The Translation property will move the extraction zone (supplied by the text extractor) across the X and/or Y axis of the page. Logically, we want the extraction zone to be slighting below the label "4. Birth Date"

  1. Expand the Translation properties and enter 0in for the X translation shift and 0.1in for the Y.
  2. Upon testing extraction, you can see we moved the box 0.1 inches down along the Y axis and no inches to the left or right along the X axis.
    • Positive values will move the down the Y axis and right along the X axis
    • Negative values will move up the Y axis and left along the X axis.


Even if you do not want to shift the translation across either the X or Y axis, you must enter in a value of "0in" like we did above. You will get an error if you configure one axis but leave the other blank.

The Adjustment property will adjust the size of the extraction zone. Here, you can adjust the size of the Left, Right, Top, and Bottom edges of the extraction zone.

  1. Expand the Adjustment properties and enter 0.5in for the Right adjustment and 0.25in for the Bottom.
  2. Upon testing extraction, you can see we expanded the box's right boundary 0.5 inches and expanded the bottom boundary 0.25 inches.
    • Positive values will expand a boundary. Negative values will shrink a boundary.
  3. Now, since the extraction zone fully overlaps the date, it is extracted properly.

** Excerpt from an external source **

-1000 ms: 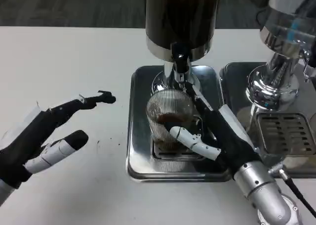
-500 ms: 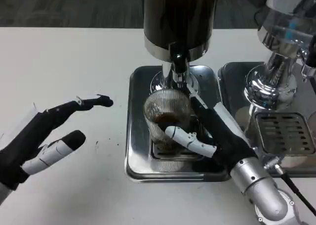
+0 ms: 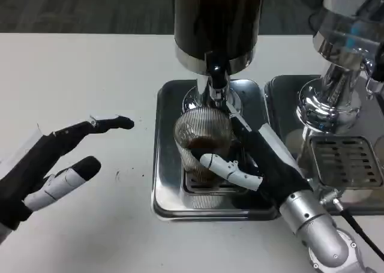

FYI The main difference between the Adjustment property and the Size property seen when adjusting the Anchor Point is the Size property is an absolute change to the extraction zone's size where the Adjustment change is relative. So, if the size of the text extractor's result is larger on one document but smaller on another, it will adjust the extraction zone's size relative to the result on each document. However, the Size property normalizes the size of the extraction zone across all documents.

Auto Snap - Using Line Layout Data to Your Advantage

Many documents organize fields into cells, effectively placing the value you want to extract in a box. You can use this to your advantage by "snapping" the extraction zone to the lines around it. This can allow you to get close to the right zone first and then expand the zone's boundaries to the edges of the whole box.

Prereqs - Layout Data Collection

In order to snap to lines, you must first find and save that line location information. This can be done with a Line Detection or Line Removal IP command in an IP Profile. After applying that IP Profile during an Image Processing or Recognize activity, that data will be saved to the page's "LayoutData.json" file in Grooper.

Establish the Initial Zone

All Location options (Fixed Region, Relative Region, Shape Region, and Text Region) have an Auto Snap property. Enabling this property will allow snapping the zone to lines surrounding it. However, first you must establish the initial extraction zone.

For this example, we will have set the Location property to Text Region. We have set the Text Extractor to a Text Pattern matching "5. E-mail Address"

You can see here, our zone returns the whole label.

Enable Auto Snap

  1. Change the Auto Snap property from Disabled to Enabled.
  2. Since we've obtained line location information saved on this page's "LayoutData.json" file, the extraction zone expands to the line boundaries. Each edge of the zone expands until a line is found, returning the contents of the entire cell.

Optionally Exclude the Anchor's Text

  1. Notice since the entire zone's text is returned, that includes the anchor's result returned by the text extractor. Often, this is some kind of label, and you don't really want this result returned, as is the case here. That is what the Exclude Anchor property is for.

  1. You can remove the text extracted by the anchor or text extractor by turning the Exclude Anchor property to True.
  2. This will delete the anchor's text from the result.
    • Here, this leaves us with just the email address.

Re-OCRing the Zone

Version Differences

Read Zone is a new Value Extractor option available to Data Fields in Grooper Version 2.90. In version 2.80, similar functionality could be achieved via the Anchored Extract and Zonal Extract options. In versions older than 2.80, similar functionality could be achieved using "Data Element Profiles" of Document Type objects.